A bijective mapping between metric spaces is open iff it is closed Let $X$ and $D$ be metric spaces and suppose that $f: X \to D$ is one-one and onto. Show that $f$ is an open map iff $f$ is a closed map.

how can I able to solve this problem
 A: Hint: Since the map is one-to-one and onto, it respects complements: for all subsets $A \subset X$, $f(X \setminus A) = 
D \setminus f(A)$.     
A: In fact, $f : X \to D$ is bijective iff $f(X \backslash A)=D \backslash f(A)$ for every $A \subset X$.
Indeed, if $f$ is injective, $f(X \backslash A)=f(X) \backslash f(A)$, and if $f$ is surjective, $f(X)=D$, hence $f(X \backslash A)=D \backslash f(A)$. For the converse, for $A= \emptyset$, you get $f(X)=D$ so $f$ is surjective; if $x \neq y \in X$, then $f(x) \in f(X \backslash \{y\})=D \backslash \{f(y)\}$ so $f(x) \neq f(y)$: $f$ is injective.
If you only suppose that $f(X \backslash A)=D \backslash f(A)$ for every open set $A \subset X$, the result depends on the topology on $X$. However, since $\emptyset$ and $X$ are always open, $f$ is necessarly surjective.

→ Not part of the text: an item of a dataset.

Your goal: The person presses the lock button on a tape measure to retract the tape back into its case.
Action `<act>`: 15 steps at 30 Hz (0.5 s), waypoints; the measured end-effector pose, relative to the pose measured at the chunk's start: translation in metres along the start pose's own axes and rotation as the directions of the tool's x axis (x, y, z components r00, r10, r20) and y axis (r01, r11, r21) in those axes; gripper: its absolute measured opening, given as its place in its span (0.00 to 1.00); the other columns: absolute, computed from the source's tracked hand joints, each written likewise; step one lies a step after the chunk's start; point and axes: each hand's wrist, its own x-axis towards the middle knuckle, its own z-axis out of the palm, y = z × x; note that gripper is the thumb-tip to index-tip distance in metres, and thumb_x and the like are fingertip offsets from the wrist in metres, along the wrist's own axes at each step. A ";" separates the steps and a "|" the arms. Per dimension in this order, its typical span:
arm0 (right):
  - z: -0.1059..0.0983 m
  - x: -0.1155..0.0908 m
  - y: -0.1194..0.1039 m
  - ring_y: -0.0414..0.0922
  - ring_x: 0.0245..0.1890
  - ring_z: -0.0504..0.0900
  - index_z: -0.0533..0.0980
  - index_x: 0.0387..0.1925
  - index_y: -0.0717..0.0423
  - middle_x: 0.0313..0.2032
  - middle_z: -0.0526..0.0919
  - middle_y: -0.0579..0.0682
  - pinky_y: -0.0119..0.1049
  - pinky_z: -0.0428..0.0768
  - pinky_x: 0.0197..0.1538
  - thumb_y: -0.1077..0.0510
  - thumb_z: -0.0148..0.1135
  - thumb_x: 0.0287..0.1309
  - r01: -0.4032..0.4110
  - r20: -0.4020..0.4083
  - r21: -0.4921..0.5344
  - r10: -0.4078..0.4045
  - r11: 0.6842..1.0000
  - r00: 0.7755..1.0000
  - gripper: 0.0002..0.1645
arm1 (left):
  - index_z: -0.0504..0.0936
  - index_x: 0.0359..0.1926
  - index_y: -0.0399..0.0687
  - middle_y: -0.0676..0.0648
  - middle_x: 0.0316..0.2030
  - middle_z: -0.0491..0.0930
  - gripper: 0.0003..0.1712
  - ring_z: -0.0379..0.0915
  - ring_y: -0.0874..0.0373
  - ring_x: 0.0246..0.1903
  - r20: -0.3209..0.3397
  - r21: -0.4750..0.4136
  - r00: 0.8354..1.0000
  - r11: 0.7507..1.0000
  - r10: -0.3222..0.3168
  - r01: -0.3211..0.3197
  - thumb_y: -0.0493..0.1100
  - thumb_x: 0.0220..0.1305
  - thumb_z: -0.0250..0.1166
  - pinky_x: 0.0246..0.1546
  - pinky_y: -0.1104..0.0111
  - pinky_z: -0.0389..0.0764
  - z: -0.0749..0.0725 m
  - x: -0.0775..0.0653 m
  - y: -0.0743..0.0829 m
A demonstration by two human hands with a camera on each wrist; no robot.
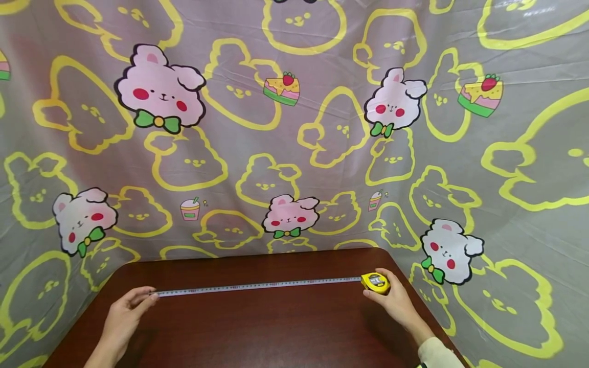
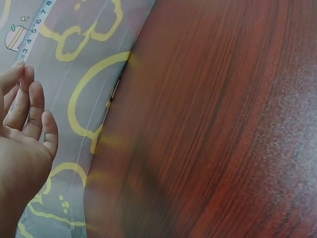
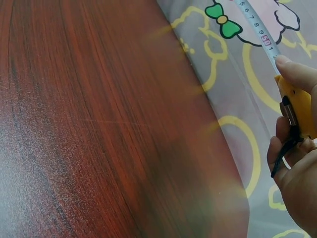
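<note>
A yellow tape measure (image 1: 376, 283) sits in my right hand (image 1: 397, 301), gripped between thumb and fingers. In the right wrist view the yellow case (image 3: 298, 106) shows a dark wrist cord (image 3: 283, 156) hanging from it, and the thumb lies by the mouth where the blade comes out. Its pale blade (image 1: 257, 285) stretches across to the left, straight and nearly level. My left hand (image 1: 125, 319) pinches the free end of the blade between thumb and fingertips. Low numbers show on the blade (image 2: 35, 29) just beyond those fingertips in the left wrist view.
Below the hands lies a dark red-brown wooden table (image 1: 257, 332) with rounded far corners. A grey curtain (image 1: 322, 66) printed with yellow outlines and white rabbit heads hangs behind it and along both sides. A pale sleeve (image 1: 439, 352) covers the right forearm.
</note>
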 end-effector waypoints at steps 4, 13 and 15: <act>0.002 0.001 0.001 0.56 0.54 0.73 0.64 0.70 0.59 0.61 0.72 0.62 0.41 0.77 0.53 0.51 0.79 0.56 0.006 0.002 0.008 -0.006 1.000 1.000 0.47 | 0.79 0.56 0.33 0.60 0.37 0.86 0.29 0.81 0.66 0.38 0.002 0.022 1.000 1.000 0.001 -0.001 0.54 0.70 0.70 0.38 0.75 0.76 0.001 0.000 0.000; 0.006 0.003 0.003 0.55 0.54 0.74 0.65 0.69 0.59 0.60 0.73 0.61 0.42 0.76 0.54 0.52 0.80 0.55 0.016 0.005 0.011 -0.016 1.000 1.000 0.47 | 0.80 0.55 0.36 0.56 0.38 0.87 0.28 0.82 0.65 0.39 0.013 0.033 1.000 0.999 0.003 -0.004 0.55 0.69 0.71 0.38 0.74 0.77 0.009 -0.002 0.000; 0.006 0.003 0.003 0.55 0.54 0.74 0.65 0.69 0.59 0.60 0.73 0.61 0.43 0.76 0.54 0.51 0.80 0.55 0.024 0.007 0.018 -0.024 1.000 1.000 0.47 | 0.81 0.55 0.36 0.55 0.38 0.88 0.27 0.83 0.64 0.39 0.014 0.036 1.000 0.999 -0.001 0.000 0.55 0.69 0.71 0.38 0.73 0.78 0.010 -0.003 0.000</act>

Of course, $f$ is still bijective for the discrete topology. But for the trivial topology, you only have $f(X)=D$ so $f$ only needs to be surjective.
A: $=>.$ Suppose $f$ a open map. For your bijective, we have $X$ open $\Rightarrow$ $f(X)=D$ open. Take a $F\subset X$ closed. Then $X\setminus F=A$ is open. We must show that $f(F)$ is closed. Sise $f$ is one-one and onto, then $f(A\cup F)=f(A)\cup f(F)=D\Rightarrow f(A)=D\setminus f(F).$ Since $f(A)$ is open we have $f(F)$ closed and so $f$ is an open map.

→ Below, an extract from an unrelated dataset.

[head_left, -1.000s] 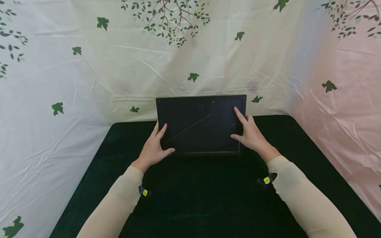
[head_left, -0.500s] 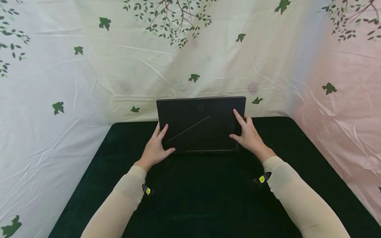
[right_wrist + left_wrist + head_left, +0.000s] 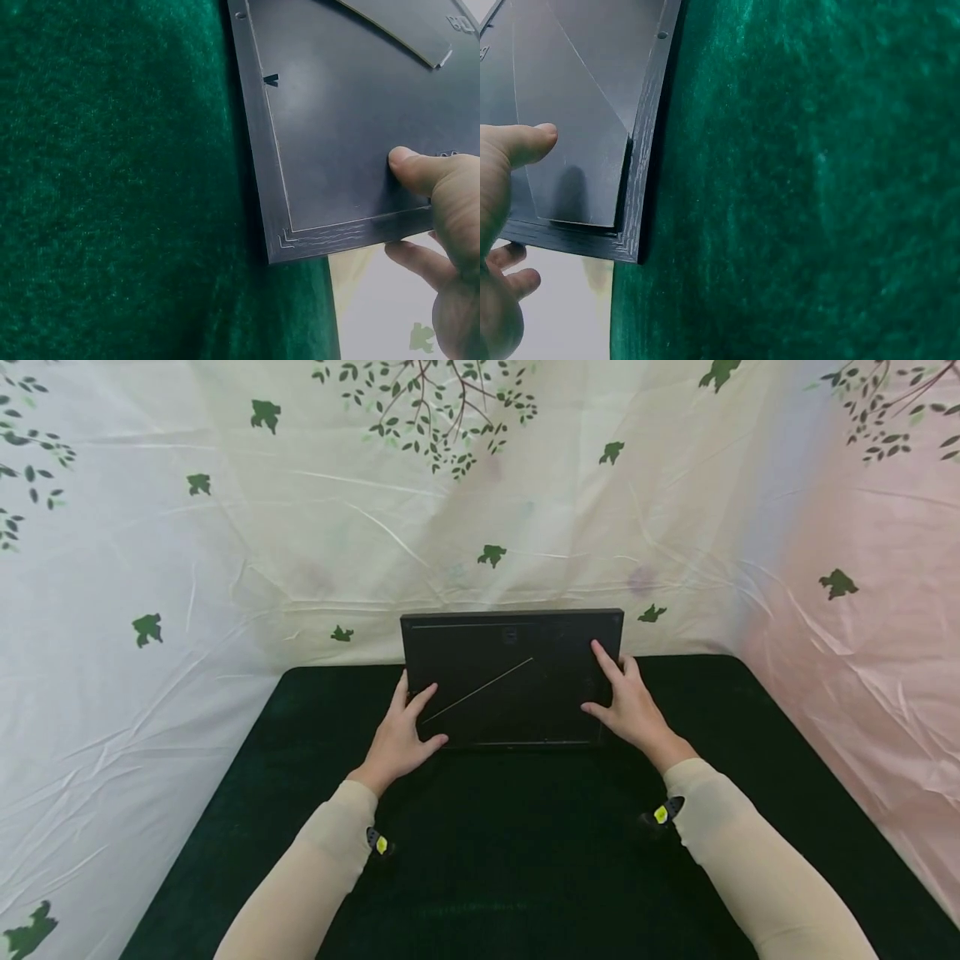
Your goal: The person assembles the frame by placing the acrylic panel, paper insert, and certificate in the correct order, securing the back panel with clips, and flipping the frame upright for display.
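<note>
A black picture frame [image 3: 495, 693] stands on its long edge near the back of the table, its back side facing me. On that back lies a flat stand flap [image 3: 577, 157], its slanted edge showing as a thin pale line in the head view. My left hand [image 3: 397, 739] grips the frame's left side, thumb on the back panel and some fingers round the edge. My right hand [image 3: 633, 706] holds the right side likewise, thumb [image 3: 409, 161] pressed on the panel. The frame's front is hidden, as are some fingertips behind it.
Dark green velvety cloth [image 3: 480, 843] covers the table. Behind it hangs a pale curtain [image 3: 360, 543] printed with leaves and branches, and a pinkish curtain [image 3: 862, 652] hangs at the right. The frame stands close to the table's back edge.
The frame's top edge has dropped slightly and its upper rim shows more, so its tilt has changed. My left hand has shifted a little rightward. Both hands keep their hold.
</note>
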### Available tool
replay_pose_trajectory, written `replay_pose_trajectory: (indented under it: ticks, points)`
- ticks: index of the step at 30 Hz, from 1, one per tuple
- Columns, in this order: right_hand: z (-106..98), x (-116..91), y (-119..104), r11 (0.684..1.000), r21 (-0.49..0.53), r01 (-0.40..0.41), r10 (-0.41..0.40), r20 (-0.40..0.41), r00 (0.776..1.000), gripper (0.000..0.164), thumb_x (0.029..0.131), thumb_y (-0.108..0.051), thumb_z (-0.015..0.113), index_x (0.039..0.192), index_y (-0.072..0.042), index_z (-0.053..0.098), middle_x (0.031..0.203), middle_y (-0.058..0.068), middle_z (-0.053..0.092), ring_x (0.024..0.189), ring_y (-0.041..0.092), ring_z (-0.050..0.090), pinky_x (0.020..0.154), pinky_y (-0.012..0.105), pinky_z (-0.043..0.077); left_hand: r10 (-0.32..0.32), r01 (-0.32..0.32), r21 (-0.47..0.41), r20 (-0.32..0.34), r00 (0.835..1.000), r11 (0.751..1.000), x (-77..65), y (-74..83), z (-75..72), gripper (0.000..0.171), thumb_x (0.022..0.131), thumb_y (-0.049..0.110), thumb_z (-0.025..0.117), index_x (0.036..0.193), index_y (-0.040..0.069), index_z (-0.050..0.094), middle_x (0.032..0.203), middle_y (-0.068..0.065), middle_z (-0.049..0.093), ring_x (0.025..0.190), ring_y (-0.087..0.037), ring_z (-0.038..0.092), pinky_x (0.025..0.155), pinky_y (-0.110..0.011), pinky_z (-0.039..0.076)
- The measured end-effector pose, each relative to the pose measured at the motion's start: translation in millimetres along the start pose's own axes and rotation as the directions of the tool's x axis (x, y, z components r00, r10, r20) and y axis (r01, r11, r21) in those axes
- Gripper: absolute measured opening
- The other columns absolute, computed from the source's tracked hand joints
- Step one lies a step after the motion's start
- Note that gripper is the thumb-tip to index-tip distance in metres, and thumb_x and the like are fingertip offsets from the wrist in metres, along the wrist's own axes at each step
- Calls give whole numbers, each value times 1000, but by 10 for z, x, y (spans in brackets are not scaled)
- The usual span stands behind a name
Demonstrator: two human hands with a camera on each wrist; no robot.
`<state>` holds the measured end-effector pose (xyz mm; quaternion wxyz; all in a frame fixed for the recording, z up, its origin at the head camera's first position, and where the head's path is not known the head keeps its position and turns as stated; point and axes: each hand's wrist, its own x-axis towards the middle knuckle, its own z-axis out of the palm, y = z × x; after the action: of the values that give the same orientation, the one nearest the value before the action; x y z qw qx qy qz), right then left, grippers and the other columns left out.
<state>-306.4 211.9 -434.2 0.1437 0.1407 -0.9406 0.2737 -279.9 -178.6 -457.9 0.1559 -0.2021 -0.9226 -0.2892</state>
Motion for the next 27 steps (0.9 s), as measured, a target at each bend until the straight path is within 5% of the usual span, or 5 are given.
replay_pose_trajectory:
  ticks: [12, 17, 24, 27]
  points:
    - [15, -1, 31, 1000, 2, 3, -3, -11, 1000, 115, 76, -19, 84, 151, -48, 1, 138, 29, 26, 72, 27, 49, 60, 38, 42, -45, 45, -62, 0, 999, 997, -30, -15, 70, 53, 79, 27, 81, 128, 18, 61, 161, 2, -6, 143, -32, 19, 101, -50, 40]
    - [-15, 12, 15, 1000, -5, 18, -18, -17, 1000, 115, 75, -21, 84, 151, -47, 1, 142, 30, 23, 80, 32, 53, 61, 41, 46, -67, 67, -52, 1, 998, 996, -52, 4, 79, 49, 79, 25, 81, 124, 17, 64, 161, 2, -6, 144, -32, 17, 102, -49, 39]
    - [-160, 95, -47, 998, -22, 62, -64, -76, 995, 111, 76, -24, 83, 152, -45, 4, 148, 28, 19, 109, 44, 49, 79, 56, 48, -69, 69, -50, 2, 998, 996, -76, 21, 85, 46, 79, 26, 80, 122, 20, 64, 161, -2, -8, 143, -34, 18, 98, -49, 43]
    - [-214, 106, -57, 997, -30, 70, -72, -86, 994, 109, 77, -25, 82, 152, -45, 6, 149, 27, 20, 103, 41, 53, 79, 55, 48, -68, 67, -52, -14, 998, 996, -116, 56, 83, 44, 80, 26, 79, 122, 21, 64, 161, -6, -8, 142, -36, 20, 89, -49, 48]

$\Leftarrow$ Take $A\subset X$ open and suppose $f$ closed map. Then $f(X)=D$ closed every that $X$ closed. Sinse $A$ is open, we have that $\forall x\in A\exists \epsilon>0;B(x,\epsilon)\subset A.$ Sinse $f$ one-one and onto, implids that $\forall f(x)\in A$ we have $B(f(x),\epsilon)\subset f(A)$. Therefore $f(A)$ is open and $f$ is open map.